3. Generate the Quiz

3. 生成测验题目

Produce 5-10 questions that test genuine understanding, not surface recall. Each question should:
  • Target a specific dimension (behavior, assumptions, failure, edge cases, API design, data model, data flow, security, performance, or dependencies)
  • Require reasoning about the code, not just restating what changed
  • Be answerable from the diff alone — no trick questions
Label each question with its dimension in brackets, e.g.
[Failure Points]
.
Present questions one at a time using AskUserQuestion. Provide 3-4 multiple choice options per question when possible. For questions that require free-form reasoning, use open-ended format.
生成5-10道能测试用户真实理解程度的题目,而非仅考察表面记忆。每道题需满足:
  • 针对特定维度(行为、假设前提、故障点、边缘情况、API设计、数据模型、数据流、安全、性能或依赖)
  • 要求用户对代码进行推理,而非仅陈述变更内容
  • 仅通过代码差异即可作答——无陷阱题
在每道题前标注其所属维度,例如
[故障点]
。 使用AskUserQuestion工具逐个呈现题目。尽可能为每道题提供3-4个选择题选项;对于需要自由推理的题目,采用开放式提问形式。

4. Evaluate Answers

4. 评估答案

After each answer, respond with:
  • Correct or Incorrect
  • A brief explanation referencing the relevant code
  • The file and line range where the answer lives
Track the running score as the quiz progresses.
用户作答后,需反馈以下内容:
  • 正确错误
  • 结合相关代码的简短解释
  • 答案对应的文件及行号范围
在测验过程中跟踪实时得分。

5. Report Results

5. 报告结果

After all questions, present a summary:
  • Overall score (e.g. 7/10)
  • Comprehension breakdown by dimension (which areas were strong, which had gaps)
  • For any missed questions, a focused explanation of what the user should review
  • Suggest specific files or sections to re-read for any weak areas
所有题目完成后,呈现总结内容:
  • 总分(例如:7/10)
  • 各维度的理解情况(哪些领域掌握较好,哪些存在盲区)
  • 针对答错的题目,给出重点解释,说明用户需要回顾的内容
  • 针对薄弱环节,建议用户重新阅读特定文件或章节

Common Mistakes

常见误区

  • Don't ask trivia questions. "What line number was changed?" tests nothing. Every question should require the user to reason about consequences.
  • Don't reveal answers in the question. Avoid leading phrasing that gives away the correct option.
  • Don't skip the diff analysis.

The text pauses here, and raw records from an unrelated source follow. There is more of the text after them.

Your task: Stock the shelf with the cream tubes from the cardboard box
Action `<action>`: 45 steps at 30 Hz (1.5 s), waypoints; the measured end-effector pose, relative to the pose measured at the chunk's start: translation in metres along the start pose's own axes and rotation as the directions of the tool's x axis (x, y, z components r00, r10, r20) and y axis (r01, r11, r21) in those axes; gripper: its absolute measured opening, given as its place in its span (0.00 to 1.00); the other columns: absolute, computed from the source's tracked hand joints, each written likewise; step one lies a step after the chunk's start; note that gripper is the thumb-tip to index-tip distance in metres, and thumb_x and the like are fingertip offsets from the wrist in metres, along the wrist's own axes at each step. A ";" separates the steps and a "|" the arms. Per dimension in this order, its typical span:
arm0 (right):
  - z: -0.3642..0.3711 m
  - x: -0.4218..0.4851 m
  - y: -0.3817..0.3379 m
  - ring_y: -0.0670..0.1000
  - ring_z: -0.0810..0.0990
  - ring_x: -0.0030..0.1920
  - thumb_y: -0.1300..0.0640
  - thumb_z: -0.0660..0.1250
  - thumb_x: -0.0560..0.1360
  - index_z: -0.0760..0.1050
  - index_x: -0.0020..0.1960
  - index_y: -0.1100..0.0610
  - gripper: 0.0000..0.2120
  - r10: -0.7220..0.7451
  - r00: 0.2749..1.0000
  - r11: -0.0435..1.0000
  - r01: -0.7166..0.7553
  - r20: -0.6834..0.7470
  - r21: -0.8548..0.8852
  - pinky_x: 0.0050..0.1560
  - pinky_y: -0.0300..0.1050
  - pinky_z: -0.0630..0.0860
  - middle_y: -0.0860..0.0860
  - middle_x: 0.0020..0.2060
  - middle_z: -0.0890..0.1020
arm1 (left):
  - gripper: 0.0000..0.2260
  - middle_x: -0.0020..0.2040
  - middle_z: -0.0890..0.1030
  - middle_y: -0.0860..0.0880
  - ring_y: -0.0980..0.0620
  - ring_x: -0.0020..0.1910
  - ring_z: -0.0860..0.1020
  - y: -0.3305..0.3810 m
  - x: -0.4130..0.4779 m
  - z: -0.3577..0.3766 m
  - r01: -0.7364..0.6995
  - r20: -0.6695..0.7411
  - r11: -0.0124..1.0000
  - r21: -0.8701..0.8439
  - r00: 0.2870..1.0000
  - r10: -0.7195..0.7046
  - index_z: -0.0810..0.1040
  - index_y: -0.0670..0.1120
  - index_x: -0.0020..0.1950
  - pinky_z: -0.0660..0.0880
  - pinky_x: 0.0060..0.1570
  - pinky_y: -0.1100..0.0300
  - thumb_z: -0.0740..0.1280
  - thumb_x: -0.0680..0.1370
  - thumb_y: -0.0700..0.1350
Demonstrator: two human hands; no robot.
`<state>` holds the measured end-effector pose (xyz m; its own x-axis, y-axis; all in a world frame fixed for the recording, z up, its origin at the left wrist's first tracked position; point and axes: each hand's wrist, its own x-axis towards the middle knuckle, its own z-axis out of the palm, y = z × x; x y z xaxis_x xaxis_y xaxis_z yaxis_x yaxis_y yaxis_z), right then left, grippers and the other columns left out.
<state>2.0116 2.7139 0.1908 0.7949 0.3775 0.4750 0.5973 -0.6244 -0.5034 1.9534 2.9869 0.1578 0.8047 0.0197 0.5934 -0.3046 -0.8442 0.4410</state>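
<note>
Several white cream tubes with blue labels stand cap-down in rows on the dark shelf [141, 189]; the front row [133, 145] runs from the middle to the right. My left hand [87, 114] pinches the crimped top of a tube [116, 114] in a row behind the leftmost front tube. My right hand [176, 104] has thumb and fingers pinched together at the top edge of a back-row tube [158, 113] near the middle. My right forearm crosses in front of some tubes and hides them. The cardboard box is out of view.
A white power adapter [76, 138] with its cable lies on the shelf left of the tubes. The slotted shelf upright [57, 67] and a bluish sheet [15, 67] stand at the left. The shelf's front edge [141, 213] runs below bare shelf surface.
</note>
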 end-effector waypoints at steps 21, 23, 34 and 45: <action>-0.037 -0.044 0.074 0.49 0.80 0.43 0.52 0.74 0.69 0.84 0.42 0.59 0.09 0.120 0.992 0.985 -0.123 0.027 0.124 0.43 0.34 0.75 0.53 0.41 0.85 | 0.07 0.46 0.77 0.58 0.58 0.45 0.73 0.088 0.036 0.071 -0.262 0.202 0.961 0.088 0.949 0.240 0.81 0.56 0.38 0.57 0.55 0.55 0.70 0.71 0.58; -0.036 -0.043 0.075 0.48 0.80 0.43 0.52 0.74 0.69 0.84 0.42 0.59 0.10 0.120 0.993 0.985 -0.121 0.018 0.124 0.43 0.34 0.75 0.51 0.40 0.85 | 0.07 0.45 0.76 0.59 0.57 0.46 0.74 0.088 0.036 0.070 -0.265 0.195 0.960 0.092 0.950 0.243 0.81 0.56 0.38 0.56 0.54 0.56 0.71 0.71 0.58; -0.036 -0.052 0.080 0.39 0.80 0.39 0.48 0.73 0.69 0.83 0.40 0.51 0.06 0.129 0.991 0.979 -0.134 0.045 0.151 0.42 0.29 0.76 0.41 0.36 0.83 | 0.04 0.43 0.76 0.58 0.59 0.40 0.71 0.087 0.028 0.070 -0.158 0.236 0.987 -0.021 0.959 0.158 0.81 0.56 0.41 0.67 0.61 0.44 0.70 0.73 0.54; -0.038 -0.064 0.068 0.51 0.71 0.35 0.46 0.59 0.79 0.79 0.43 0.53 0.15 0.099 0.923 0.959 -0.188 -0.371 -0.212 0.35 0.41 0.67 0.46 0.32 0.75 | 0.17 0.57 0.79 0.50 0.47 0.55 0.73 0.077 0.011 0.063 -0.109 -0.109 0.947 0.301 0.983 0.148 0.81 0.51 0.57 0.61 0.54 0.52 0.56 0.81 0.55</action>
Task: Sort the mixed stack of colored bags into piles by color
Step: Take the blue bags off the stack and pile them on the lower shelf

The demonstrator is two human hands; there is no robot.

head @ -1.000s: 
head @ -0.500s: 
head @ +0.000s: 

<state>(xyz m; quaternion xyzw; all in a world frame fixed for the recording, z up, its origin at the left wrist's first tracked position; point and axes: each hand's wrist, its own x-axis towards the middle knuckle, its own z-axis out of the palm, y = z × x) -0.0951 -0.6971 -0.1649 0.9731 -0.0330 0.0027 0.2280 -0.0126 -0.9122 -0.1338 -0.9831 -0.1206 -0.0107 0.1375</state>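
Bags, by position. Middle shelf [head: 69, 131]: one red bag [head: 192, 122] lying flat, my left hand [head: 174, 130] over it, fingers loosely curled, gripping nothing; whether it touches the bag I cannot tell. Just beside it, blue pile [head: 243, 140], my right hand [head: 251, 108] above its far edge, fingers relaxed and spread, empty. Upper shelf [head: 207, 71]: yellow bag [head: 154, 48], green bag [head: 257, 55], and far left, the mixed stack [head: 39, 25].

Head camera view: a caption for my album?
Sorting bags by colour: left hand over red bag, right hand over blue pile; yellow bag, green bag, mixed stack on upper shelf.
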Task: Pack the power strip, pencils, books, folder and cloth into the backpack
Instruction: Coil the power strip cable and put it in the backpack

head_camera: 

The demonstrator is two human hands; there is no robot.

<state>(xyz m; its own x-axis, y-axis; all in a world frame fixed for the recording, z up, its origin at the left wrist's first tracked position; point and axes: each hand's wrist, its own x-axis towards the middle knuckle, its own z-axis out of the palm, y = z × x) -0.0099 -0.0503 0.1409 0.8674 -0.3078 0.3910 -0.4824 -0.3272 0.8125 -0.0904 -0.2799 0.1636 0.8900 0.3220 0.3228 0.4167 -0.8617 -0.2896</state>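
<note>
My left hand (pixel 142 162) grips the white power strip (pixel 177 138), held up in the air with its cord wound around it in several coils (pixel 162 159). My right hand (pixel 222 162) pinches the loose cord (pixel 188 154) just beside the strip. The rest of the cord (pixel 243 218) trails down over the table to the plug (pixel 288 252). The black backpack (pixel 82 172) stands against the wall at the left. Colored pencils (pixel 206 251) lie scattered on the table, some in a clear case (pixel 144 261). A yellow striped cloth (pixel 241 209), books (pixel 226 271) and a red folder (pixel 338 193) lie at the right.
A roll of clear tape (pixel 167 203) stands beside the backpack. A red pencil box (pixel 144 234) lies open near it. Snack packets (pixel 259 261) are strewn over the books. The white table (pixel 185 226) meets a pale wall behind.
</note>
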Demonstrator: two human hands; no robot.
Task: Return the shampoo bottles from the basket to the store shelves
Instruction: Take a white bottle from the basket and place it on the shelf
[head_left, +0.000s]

Read every changed file before generating questions. Shallow analysis produces shallow questions.
  • Don't overwhelm with questions. Stay in the 5-10 range. Quality over quantity.
  • Don't grade harshly on wording. If the user demonstrates understanding with different terminology, mark it correct.
  • 勿提 trivia 类问题:“哪一行代码被修改了?”这类问题毫无意义。所有题目都应要求用户推理变更的影响。
  • 勿在题目中泄露答案:避免使用会暗示正确选项的引导性措辞。
  • 勿跳过代码差异分析:在生成题目前,务必通读所有被修改的文件。浅层次的分析只会产生质量低下的题目。
  • 勿用过多题目 overwhelm 用户:题目数量控制在5-10道,重质不重量。
  • 勿因措辞严苛扣分:若用户使用不同术语但能证明其理解了内容,应判定为正确。